ANSO 270 Communities and Schools Drawing on anthropological theories, this course will explore the role of schooling and other educational practices in the production of knowledge and the reproduction of hierarchies both in the United States and abroad. Through their participation in the service-learning component of the course, students will be able to examine firsthand how reproduction occurs in the local educational system. ANSO-103
ANSO 272 Incredible India This course will introduce students to a range of contemporary Indian Problems, from the modern Indian state and its economy to the hierarchical systems of caste, class and gender that structure modern Indian society. In addition to reading a range of texts from diverse disciplines such as history, anthropology, literature, and economics, students will also engage with primary texts. ANSO-103
ANSO 280 Geography of Africanness This course examines African identities and experiences across diverse topographies and landscapes, drawing on interdisciplinary perspectives (from social and cultural anthropology to history and political geography). It explores the extension of Africanness, its intersections with Blackness, and diasporic experiences, with a focus on the concept of "thinking Africa from its edges." Through multiple scales of analysis-from individual lived experiences to global representations-the course unpacks African identities and territories. It examines spaces as both literal locations and vernacular metaphors for human experiences, analyzing forests, deserts, and oceans not just as physical landscapes but as symbolic tropes to imagine refuges, challenges, and connections. Combining theoretical texts with ethnographies and historical accounts, the course highlights diverse experiences and methodologies. It critically interrogates knowledge production, the categories used to make sense of different spaces, and how these are used to plan governance, ensure control, and organize resistance.

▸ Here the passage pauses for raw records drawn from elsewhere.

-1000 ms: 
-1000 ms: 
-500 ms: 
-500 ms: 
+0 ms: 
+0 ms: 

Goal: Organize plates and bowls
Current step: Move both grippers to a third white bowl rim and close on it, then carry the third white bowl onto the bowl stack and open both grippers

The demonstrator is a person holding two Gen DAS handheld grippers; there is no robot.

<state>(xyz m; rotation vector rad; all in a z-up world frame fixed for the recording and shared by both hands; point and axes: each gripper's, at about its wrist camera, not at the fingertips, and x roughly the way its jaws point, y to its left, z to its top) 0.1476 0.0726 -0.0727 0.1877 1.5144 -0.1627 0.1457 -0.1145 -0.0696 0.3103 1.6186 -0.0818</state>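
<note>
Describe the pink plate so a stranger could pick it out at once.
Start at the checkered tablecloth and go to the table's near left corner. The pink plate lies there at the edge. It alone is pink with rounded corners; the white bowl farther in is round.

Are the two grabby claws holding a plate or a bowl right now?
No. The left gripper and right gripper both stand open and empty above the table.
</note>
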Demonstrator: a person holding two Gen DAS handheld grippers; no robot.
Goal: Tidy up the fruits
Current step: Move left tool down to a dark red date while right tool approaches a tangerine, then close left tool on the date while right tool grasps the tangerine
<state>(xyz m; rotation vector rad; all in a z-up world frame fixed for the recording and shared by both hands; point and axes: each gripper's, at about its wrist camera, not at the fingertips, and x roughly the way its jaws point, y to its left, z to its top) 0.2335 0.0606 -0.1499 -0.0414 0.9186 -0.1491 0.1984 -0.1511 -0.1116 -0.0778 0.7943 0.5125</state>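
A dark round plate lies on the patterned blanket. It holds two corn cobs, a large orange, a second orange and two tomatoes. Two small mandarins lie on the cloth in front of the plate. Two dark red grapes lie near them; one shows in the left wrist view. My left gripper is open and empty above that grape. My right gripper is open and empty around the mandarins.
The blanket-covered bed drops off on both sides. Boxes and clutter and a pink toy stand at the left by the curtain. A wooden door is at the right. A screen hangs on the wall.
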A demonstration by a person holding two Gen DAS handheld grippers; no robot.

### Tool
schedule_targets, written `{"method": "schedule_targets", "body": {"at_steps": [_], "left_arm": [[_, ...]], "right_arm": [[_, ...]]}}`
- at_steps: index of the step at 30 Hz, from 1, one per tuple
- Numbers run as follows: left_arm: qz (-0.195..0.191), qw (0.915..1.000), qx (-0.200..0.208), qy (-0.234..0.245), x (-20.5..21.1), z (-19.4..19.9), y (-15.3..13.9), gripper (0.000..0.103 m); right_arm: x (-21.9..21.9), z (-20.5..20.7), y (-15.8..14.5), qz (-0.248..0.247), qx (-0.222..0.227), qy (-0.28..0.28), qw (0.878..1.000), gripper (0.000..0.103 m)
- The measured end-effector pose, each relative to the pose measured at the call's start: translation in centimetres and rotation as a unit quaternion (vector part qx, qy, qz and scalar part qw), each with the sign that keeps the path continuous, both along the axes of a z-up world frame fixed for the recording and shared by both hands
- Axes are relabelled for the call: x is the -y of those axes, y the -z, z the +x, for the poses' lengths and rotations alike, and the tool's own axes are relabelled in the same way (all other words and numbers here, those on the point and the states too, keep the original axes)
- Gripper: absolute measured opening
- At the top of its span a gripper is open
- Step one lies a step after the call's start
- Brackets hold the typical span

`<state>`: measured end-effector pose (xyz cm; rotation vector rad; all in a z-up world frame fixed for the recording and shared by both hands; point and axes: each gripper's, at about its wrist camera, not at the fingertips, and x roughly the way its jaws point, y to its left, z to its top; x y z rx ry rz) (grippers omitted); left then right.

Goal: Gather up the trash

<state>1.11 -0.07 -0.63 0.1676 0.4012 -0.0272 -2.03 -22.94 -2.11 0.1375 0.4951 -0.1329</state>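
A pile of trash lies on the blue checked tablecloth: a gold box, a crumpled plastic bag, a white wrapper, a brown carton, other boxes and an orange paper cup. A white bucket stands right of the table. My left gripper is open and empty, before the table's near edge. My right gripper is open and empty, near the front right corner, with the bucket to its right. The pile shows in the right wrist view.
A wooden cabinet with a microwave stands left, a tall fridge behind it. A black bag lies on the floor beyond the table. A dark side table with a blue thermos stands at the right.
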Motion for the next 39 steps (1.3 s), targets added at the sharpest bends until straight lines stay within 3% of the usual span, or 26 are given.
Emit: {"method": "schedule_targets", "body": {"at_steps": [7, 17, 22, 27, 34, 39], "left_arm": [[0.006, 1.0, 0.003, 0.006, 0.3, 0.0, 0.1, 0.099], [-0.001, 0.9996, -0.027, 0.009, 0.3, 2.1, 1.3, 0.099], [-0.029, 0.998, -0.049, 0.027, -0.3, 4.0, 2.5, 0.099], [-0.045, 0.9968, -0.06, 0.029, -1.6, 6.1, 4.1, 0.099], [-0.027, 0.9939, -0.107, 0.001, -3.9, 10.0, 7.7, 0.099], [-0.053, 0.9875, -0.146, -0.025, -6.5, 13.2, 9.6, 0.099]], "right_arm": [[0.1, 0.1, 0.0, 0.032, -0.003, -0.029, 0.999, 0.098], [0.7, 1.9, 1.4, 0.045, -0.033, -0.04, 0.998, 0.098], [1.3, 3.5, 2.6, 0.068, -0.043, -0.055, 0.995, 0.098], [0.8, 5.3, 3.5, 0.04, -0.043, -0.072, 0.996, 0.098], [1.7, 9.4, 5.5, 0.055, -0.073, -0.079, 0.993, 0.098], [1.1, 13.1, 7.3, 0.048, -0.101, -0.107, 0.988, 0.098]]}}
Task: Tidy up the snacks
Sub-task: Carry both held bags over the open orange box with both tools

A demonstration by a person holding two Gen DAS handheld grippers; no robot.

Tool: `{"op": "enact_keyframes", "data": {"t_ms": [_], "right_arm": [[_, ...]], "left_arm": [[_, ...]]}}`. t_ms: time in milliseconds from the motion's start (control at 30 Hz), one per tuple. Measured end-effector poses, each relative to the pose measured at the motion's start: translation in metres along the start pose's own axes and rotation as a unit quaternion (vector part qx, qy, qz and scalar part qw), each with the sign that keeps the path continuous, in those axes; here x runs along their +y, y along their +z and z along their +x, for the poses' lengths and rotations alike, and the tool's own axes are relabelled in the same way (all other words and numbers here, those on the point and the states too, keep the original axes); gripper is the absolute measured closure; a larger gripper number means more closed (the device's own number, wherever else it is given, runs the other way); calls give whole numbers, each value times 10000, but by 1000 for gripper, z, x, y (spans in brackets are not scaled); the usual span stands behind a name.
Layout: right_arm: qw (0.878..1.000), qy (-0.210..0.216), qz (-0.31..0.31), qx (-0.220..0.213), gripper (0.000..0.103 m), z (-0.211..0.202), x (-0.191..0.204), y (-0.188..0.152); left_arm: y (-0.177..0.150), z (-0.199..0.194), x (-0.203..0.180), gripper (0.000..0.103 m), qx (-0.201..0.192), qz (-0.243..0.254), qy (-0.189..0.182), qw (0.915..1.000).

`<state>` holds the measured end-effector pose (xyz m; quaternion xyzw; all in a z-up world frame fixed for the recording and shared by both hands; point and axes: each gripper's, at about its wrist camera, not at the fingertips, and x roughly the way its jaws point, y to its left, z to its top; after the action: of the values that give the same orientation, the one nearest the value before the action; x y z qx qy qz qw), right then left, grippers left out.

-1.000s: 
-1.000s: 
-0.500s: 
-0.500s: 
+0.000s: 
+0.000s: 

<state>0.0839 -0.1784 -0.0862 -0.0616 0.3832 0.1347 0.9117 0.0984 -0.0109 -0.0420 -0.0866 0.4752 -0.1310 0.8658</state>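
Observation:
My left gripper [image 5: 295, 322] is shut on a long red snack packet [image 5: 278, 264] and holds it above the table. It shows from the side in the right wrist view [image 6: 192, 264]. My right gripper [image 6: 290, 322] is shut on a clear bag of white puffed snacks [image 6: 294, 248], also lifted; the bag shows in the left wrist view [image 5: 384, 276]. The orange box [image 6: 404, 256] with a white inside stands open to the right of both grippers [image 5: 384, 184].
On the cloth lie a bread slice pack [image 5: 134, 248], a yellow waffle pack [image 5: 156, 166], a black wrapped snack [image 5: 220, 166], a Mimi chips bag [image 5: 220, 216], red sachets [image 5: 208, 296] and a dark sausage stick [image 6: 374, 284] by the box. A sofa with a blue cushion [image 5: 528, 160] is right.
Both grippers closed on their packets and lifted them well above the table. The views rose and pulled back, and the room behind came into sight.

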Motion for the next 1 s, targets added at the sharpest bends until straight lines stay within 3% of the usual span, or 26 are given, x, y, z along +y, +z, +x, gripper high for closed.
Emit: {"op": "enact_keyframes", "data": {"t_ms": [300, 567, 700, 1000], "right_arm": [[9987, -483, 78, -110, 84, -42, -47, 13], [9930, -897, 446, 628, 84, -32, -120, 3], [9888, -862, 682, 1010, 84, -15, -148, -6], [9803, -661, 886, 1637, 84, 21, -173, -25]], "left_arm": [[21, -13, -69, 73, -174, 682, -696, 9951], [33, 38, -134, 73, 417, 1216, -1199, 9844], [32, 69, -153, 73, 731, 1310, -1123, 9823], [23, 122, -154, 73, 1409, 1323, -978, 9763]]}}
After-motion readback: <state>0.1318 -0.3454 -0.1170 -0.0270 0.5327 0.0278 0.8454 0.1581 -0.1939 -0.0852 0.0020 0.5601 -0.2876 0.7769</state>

ANSO 288 Sports in East Asia Whether it's Naomi Osaka on the basketball tennis court, Otani hitting homeruns in Seattle, or the ubiquitous martial arts, "East Asian" sports seem to be everywhere these days. How did this come about? What can we learn about East Asian societies -- and our own -- from studying sports? These are some of the questions we will be tackling as we explore the history and significance of sports in East Asia. Drawing from a combination of theoretical writings, comparative studies, and works focused on East Asia, we will consider sports in terms of several issues: invented traditions, nationalism, body culture, gender, stardom, and the modern Olympics, to name just a few.
ANSO 290 Africa in Global Context This course examines the ways that people and places on the African continent have been and continue to be connected to global dynamics and explores the implications of these past and present connections for people's lives as they are lived today. ANSO-103
ANSO 292 Development and Dispossession This course takes a critical approach to the study of development, focusing particular attention on the displacement and dispossession of local populations. Using contemporary case studies, we examine how neoliberal policies and practices play out in various development sectors, including agriculture, infrastructure, and the extractive industry, in both rural and urban spaces in the U.S. and around the world. This course is a Shared Passages Sophomore Seminar.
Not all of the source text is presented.